Start of RECORDED INFORMATION

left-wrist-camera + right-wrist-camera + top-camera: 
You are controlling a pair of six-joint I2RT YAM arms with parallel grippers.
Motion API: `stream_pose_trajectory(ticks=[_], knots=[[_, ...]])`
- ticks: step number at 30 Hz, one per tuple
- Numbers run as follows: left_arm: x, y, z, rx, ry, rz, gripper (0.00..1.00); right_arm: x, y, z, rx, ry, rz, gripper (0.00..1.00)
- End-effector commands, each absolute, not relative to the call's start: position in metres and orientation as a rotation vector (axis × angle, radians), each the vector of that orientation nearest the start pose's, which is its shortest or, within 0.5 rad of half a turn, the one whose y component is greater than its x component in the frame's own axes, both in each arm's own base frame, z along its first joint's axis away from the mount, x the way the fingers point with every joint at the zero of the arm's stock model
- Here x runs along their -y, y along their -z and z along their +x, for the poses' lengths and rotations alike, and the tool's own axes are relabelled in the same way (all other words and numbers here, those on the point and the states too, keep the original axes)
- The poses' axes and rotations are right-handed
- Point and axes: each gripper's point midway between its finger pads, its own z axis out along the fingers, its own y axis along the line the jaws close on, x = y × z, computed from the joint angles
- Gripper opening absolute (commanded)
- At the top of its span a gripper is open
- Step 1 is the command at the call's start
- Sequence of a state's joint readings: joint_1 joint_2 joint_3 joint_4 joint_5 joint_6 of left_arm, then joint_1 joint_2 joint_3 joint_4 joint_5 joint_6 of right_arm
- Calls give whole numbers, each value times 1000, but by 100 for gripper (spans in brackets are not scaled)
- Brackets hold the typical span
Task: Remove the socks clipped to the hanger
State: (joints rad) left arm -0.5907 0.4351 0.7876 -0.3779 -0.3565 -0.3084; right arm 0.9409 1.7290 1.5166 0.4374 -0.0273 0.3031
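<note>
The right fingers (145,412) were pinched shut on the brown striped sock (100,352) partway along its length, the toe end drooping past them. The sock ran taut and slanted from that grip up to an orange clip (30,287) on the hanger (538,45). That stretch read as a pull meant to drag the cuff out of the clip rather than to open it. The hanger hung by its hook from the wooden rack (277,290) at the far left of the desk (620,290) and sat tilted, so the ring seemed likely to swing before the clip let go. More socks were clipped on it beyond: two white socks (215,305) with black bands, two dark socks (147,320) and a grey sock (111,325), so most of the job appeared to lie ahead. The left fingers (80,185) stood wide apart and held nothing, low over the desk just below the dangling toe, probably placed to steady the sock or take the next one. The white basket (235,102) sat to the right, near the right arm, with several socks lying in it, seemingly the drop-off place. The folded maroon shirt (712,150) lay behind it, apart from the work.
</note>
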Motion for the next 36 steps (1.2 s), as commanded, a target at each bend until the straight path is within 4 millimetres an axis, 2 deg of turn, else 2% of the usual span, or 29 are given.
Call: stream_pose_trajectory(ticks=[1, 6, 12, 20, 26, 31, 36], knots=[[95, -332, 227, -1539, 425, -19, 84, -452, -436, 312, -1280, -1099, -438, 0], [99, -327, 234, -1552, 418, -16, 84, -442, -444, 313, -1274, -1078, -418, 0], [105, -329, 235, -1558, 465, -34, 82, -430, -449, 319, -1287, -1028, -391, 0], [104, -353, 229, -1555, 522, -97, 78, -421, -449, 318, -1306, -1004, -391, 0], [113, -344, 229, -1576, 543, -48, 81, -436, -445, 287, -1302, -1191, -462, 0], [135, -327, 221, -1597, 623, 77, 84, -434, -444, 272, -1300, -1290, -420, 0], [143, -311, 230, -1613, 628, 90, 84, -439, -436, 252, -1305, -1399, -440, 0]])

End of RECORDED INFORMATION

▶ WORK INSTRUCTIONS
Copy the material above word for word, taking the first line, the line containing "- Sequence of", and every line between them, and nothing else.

▶ TASK ANSWER
left-wrist-camera + right-wrist-camera + top-camera: 
You are controlling a pair of six-joint I2RT YAM arms with parallel grippers.
Motion API: `stream_pose_trajectory(ticks=[_], knots=[[_, ...]])`
- ticks: step number at 30 Hz, one per tuple
- Numbers run as follows: left_arm: x, y, z, rx, ry, rz, gripper (0.00..1.00); right_arm: x, y, z, rx, ry, rz, gripper (0.00..1.00)
- End-effector commands, each absolute, not relative to the call's start: position in metres and orientation as a rotation vector (axis × angle, radians), each the vector of that orientation nearest the start pose's, which is its shortest or, within 0.5 rad of half a turn, the one whose y component is greater than its x component in the frame's own axes, both in each arm's own base frame, z along its first joint's axis away from the mount, x the way the fingers point with every joint at the zero of the arm's stock model
- Here x runs along their -y, y along their -z and z along their +x, for the poses' lengths and rotations alike, and the tool's own axes are relabelled in the same way (all other words and numbers here, those on the point and the states too, keep the original axes)
- The poses' axes and rotations are right-handed
- Point and axes: each gripper's point midway between its finger pads, its own z axis out along the fingers, its own y axis along the line the jaws close on, x = y × z, computed from the joint angles
- Gripper opening absolute (commanded)
- At the top of its span a gripper is open
- Step 1 is the command at the call's start
- Sequence of a state's joint readings: joint_1 joint_2 joint_3 joint_4 joint_5 joint_6 of left_arm, then joint_1 joint_2 joint_3 joint_4 joint_5 joint_6 of right_arm

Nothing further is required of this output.